We bought this boat the other day just for the trailer. Hoping to piece the boat out if there is anything salvageable, it’s in rough shape and completely gutted, but we have no idea what it is. Anyone know?
Thank you!!


----------



## Can't Swim (Feb 18, 2018)

What do you do with the boat?
How do you get rid of it?


----------



## P.K Sails (9 mo ago)

We still have it, if we can’t find anyone that is interested then we will scrap what we can and sell anything that is salvageable (if we can figure out what it is to advertise at our club) It’s sad to see a boat go like that but the guy has had it for sale for a long time and there has been no interest in the boat.


----------



## redgar (8 mo ago)

How long is the boat? If you can find the HIN that should realy help narrow it down. I'd expect there are not that many trailorable sailboats with a keel like that...


----------



## P.K Sails (9 mo ago)

redgar said:


> How long is the boat? If you can find the HIN that should realy help narrow it down. I'd expect there are not that many trailorable sailboats with a keel like that...


The ad said it was 22’ long and my hubs said he hasn’t found a HIN yet unfortunately. I’m hoping some sailboat wizard can id the make 🤣


----------



## Jeff_H (Feb 26, 2000)

That looks like a Bock. The company went out of business in the early 1960's. 

Jeft


----------



## Skipper Jer (Aug 26, 2008)

Clean the boat up. No one wants a dirty boat. Clean it inside and outside. The HIN numbers started somewhere around 1972 according to google so if Jeff is correct it is a Bock then there won't be any numbers on the hull.


----------



## P.K Sails (9 mo ago)

Skipper Jer said:


> Clean the boat up. No one wants a dirty boat. Clean it inside and outside. The HIN numbers started somewhere around 1972 according to google so if Jeff is correct it is a Bock then there won't be any numbers on the hull.


Good to know about the HIN number dates, thank you. It’s completely gutted inside and no engine, we also have 2 kids and our own sailing to do so unfortunately not enough time to clean it up


----------



## Can't Swim (Feb 18, 2018)

P.K Sails said:


> We still have it, if we can’t find anyone that is interested then we will scrap what we can and sell anything that is salvageable (if we can figure out what it is to advertise at our club) It’s sad to see a boat go like that but the guy has had it for sale for a long time and there has been no interest in the boat.


No I mean like the hull..
After you have pulled everything off of it and take the trailer what do you do with the junk hull?
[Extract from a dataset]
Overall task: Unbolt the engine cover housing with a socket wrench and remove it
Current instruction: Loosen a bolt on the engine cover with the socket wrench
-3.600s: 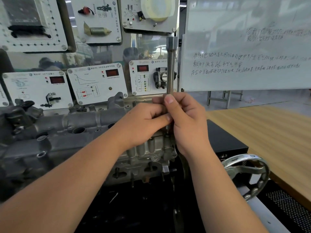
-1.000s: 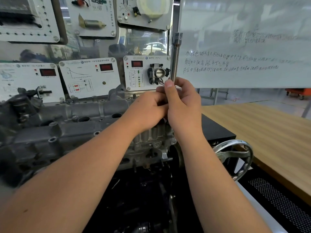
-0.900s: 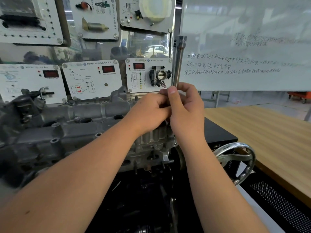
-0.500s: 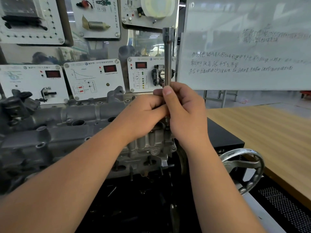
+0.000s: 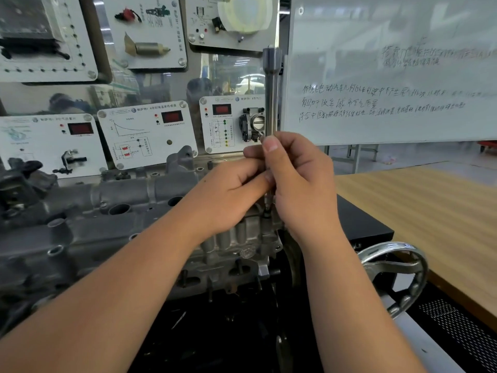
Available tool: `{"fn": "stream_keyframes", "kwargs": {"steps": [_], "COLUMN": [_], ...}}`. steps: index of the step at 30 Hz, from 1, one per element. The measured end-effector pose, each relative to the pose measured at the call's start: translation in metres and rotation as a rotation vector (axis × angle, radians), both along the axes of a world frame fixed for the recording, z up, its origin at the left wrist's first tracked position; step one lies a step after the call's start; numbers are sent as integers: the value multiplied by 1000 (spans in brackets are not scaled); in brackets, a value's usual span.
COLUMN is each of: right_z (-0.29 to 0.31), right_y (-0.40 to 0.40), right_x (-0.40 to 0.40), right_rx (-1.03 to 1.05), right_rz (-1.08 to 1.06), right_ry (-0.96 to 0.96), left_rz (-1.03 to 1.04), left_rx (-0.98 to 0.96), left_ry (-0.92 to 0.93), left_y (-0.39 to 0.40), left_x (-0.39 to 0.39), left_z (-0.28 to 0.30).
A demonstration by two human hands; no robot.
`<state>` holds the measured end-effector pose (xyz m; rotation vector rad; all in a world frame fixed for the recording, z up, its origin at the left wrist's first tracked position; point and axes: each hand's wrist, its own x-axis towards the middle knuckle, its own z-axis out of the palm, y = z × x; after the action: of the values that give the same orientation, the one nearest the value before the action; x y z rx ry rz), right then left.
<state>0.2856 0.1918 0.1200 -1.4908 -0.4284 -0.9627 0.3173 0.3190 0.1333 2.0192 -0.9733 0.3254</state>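
We are gripping the upright socket wrench [image 5: 272,98] shaft with both left hand [image 5: 231,192] and right hand [image 5: 301,181], keeping it plumb over the engine cover housing [image 5: 121,219] bolt.

Black stand [image 5: 360,227] carries grey engine [image 5: 107,211]. Shiny metal wheel [image 5: 395,273] on stand's right side. Wood table [image 5: 430,211] just beside stand, to right.
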Motion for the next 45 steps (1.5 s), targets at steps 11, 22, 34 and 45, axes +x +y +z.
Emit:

How do you dispose of it?


----------



## P.K Sails (9 mo ago)

Can't Swim said:


> No I mean like the hull..
> After you have pulled everything off of it and take the trailer what do you do with the junk hull? How do you dispose of it?


Oh I see! Sorry! We have a transfer station here that takes stuff like that, they would just crush it. It does charge but with what we get for metal (keel is all metal) we should at least break even hopefully. I know this sounds sacrilegious to do with a boat so if anyone is interested and near Ottawa let me know!!! 😀


----------



## Can't Swim (Feb 18, 2018)

Doesn’t sound bad to do to me..
I’ve thought about similar myself and just don’t know what to do to get rid of a junk boat carcass..


----------



## P.K Sails (9 mo ago)

Can't Swim said:


> Doesn’t sound bad to do to me..
> I’ve thought about similar myself and just don’t know what to do to get rid of a junk boat carcass..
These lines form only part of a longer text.